Ans. I was a very bad student and wasn’t good in studies at all. I studied in Modern School, Delhi. Later we went to Lahore and as my father wanted me to be a lawyer, I was sent to England. A normal student finishes law in 3 years and it took me 5 years. My father used to crack a joke at me when I returned from England. People would ask him ‘Putar ke paas kar ke aaya hai?
My father would answer – “hor te pata nahi, time jaroor pass kar ke aaya hai.’
Q. Tell us something about your childhood pranks.

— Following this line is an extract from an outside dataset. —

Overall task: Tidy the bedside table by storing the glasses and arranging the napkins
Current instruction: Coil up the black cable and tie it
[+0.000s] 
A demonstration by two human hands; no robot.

Ans. We used to do all sorts of idiosyncrasies like putting our shoes over the doors half opened and when anybody opened it, shoes used to fall on them. I remember while we were staying at Jantar Mantar, Delhi, where now stands Kerala House. We used to sleep on those charpais and next to us was a man who used to snore all night. He used to keep a lota under his charpai for his junglepani. One day I emptied a bottle of gum into his junglepani lota. He looked so worried, everything got stuck to his bottom, and we laughed like anything. By that time I had told Mother.
Q. An Indian and a Sikh, whose mother tongue is Punjabi, why did you write in English at a time when there were not many Indian writers in English nor were they highly acclaimed?
Ans. I felt more comfortable while writing in English; I could communicate best in English. There was more exposure to the world through English and it is the only language where if you know 400-500 words you can still write well. While in any other language, it is not possible. Moreover, I have used knowledge of Punjabi culture and language in writings of mine.
Then it is more economically viable, you see even the best Punjabi seller will not have circulation of more than 500 copies. But my book ‘Train to Pakistan’ last year reached one million.
Q. Lawyer, civil servant, diplomat, teacher, columnist, historian, short story writer, novelist, politician and hedonist. How do you co-exist so many Khushwant Singh’s together?
Ans. Oh, it’s easy. I started writing short stories that were drawn from personal experience, and then my novels again were inspired by my native experiences. Then I am a passionate nature lover and love watching birds and trees. I used to make notes on various trees and birds I came across. I tried to identify them, consulted encyclopedias, rang up my friend who had similar tastes, and made notes. I segmented them into 12 massis that is 12 months and that is how my book ‘Nature Watch’ came out.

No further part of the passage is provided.